I did a search on youtube to see if there was anything that could help me. I followed the instructions of one video instructing me to open up
cmd: and delete the autorun.inf from there. but needless to say it didn't work. Although here's what I saw after I typed in K: (the flash drive) and autorun.inf in command

[autorun]
open=driver\usb\ΗρσελρηΥΔει
action=Open
shell\open=Open
shell\open\command=driver\usb\ΗρσελρηΥΔει
Usb_Driver installed


I didn't really know what to do next. I did a little more scavenging and I found Malwarebytes anti-malware while searching some videos.
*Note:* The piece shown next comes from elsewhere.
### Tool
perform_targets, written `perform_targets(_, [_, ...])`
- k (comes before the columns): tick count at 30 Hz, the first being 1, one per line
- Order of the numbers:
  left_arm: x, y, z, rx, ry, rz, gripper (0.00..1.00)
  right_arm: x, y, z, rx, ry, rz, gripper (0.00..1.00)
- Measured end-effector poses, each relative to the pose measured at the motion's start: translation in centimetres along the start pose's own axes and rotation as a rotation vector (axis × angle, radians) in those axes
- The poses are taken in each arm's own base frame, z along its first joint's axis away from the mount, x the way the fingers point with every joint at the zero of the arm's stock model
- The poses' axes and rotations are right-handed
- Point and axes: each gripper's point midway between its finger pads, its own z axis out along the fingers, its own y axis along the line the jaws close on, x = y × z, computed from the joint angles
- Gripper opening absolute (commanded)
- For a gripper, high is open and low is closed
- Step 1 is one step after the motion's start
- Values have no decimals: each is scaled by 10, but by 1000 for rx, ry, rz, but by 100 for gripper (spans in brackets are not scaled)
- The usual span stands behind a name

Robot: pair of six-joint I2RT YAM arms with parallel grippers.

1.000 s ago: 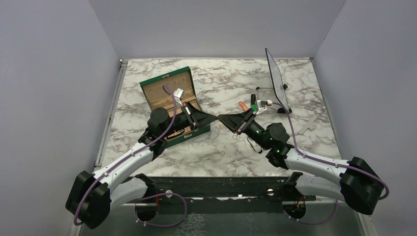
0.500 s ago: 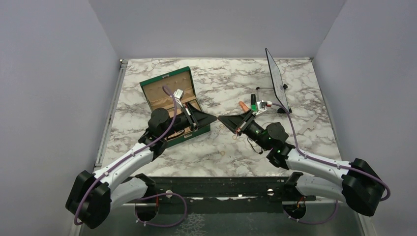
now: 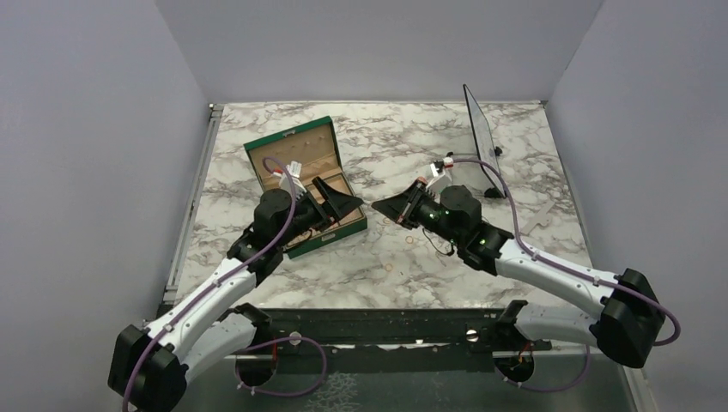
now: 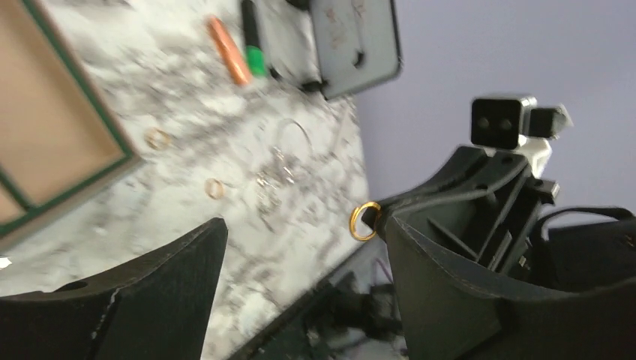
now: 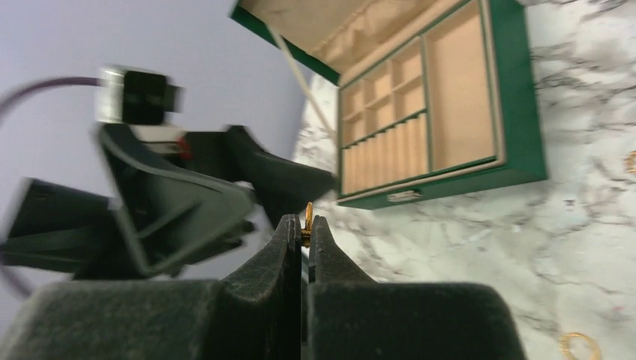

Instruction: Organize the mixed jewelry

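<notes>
Both arms have swung farther in and my left gripper [image 4: 304, 232] has spread wide, empty, while my right gripper [image 5: 303, 229] pinches a gold ring [image 4: 365, 221] standing on edge, hole facing left, aloft just right of the green box [image 3: 300, 167].

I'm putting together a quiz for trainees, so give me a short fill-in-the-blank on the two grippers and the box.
The right gripper is shut on a small gold ___. The left gripper is ___ and holds nothing. The open jewelry box is ___ on the outside.
Missing words: ring; open; green.
</notes>
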Motion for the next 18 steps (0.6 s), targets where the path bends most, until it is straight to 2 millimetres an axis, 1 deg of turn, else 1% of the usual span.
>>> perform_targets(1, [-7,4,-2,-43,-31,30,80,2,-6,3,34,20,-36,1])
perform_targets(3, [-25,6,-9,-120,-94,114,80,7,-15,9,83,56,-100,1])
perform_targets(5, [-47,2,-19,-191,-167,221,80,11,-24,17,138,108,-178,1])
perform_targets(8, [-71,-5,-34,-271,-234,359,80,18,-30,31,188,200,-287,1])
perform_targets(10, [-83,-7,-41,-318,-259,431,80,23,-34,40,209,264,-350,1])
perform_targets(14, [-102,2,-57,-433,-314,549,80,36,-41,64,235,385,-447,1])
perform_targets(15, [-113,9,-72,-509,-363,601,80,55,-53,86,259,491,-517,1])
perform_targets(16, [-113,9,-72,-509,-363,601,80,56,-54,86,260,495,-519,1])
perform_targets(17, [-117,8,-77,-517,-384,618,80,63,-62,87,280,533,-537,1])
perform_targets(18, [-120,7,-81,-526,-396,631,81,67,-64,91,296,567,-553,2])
I downloaded it from from cnet, installed it on the Dell and went from there. This is what my first log looked like

Malwarebytes' Anti-Malware 1.33
Database version: 1654
Windows 5.1.2600 Service Pack 2

2/2/2009 10:18:35 AM
mbam-log-2009-02-02 (10-18-35).txt

Scan type: Full Scan (C:\|H:\|I:\|K:\|)
Objects scanned: 212285
Time elapsed: 1 hour(s), 35 minute(s), 12 second(s)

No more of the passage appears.